The main product of the Human Genome Project is the knowledge that there are genes circulating among the strings of sequenced adenine, guanine, thymine, and cytosine. This is point A. But researchers want to get to point B, which is knowing how the gene functions.
"We’re at the point where we know the name of the gene and lots of information about it, but we have no context," said Carol Bult, on the research faculty at the University of Maine.
Bult is working on a way to find the context, information that is at the next level of genomic research. Through her work at the National Center for Geographic Information and Analysis, Bult is trying to use the technology of geographical information systems (GIS) to analyze and generate a graphical representation of genes. The marriage of these two fields has resulted in the Genome Spatial Information System Project, or GenoSYS.
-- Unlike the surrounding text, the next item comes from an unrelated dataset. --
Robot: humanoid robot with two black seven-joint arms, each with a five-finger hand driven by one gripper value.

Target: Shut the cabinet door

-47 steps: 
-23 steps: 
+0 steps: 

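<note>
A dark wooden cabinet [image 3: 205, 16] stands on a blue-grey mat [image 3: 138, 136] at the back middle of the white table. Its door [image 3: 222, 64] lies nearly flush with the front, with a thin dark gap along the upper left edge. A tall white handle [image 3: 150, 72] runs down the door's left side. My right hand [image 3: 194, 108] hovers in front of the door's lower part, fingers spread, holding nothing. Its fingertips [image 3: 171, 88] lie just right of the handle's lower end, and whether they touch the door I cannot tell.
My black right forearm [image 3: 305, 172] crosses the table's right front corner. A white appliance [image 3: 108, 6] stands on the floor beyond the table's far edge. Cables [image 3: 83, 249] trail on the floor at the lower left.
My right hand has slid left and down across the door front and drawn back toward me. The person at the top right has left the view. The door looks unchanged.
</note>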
GenoSYS is intended to solve a key challenge for biologists working on the Human Genome Project: The capacity to find genes within the human genome is far outstripping the researchers’ ability to learn more about the genes. "You have visualization tools now, but these give you a snapshot of the gene," explained Bult, who previously served as a member of the research faculty at The Institute for Genomic Research.
By taking the spatial representation used by GIS along with database querying capabilities, Bult hopes to create a dynamic map of a gene in its environment that a biologist can query. Just as a user of a GIS program might look at a map of Manhattan and query the database for the nearest cross streets of the Metropolitan Museum of Art, so too could a scientist look at a visual representation of a gene and query a database to find the nearest proteins.
But instead of learning merely about locations, the biologist gleans more about what makes a certain gene behave in a particular way. "We want to know how a gene uses genetic information to be a gene, and there are no tools for this right now," said Bult.